> PROBLEM DETAILS
Repeat nothing but the lines below running from the one containing "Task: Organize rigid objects" to the one containing "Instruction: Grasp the". Keep both end lines.

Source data
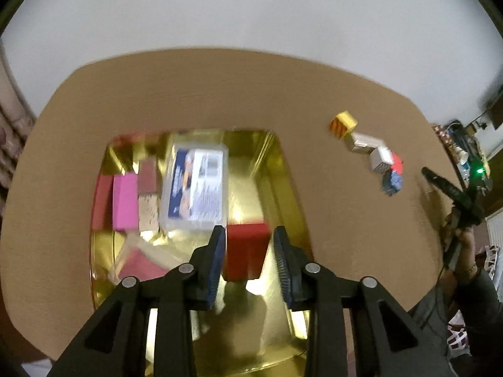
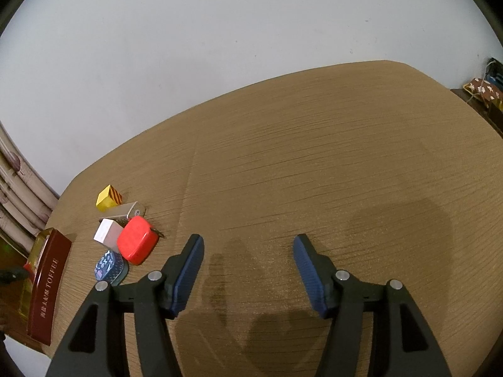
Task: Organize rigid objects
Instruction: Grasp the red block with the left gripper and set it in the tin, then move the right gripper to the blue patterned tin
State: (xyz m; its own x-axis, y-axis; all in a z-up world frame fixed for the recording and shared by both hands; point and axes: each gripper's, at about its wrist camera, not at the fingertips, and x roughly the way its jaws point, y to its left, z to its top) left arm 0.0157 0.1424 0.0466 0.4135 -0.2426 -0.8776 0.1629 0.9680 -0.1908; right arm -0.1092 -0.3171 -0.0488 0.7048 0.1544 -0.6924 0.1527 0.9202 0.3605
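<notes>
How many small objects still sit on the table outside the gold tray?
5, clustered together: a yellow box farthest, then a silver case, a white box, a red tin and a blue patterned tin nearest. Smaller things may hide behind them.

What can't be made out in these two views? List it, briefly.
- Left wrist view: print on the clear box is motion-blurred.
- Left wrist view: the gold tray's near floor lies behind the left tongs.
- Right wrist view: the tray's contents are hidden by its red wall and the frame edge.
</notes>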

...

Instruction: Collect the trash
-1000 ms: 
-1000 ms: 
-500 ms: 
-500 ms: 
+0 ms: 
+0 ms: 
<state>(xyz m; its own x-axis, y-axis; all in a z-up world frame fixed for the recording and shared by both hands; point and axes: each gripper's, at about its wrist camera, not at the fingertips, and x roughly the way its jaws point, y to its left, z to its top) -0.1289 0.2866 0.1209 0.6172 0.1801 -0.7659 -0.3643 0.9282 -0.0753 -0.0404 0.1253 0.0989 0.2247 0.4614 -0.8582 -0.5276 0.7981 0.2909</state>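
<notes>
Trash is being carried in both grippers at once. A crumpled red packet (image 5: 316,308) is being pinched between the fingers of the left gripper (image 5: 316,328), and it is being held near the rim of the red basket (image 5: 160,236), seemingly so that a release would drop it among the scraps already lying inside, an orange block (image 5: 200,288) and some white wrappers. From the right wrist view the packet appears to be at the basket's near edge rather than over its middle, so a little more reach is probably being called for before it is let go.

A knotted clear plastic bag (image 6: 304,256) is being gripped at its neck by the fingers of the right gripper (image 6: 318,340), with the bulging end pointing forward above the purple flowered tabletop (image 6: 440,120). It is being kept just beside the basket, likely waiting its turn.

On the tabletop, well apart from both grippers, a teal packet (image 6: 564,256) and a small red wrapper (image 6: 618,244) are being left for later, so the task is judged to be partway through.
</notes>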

> RESULT OF THIS EXERCISE
Task: Organize rigid objects
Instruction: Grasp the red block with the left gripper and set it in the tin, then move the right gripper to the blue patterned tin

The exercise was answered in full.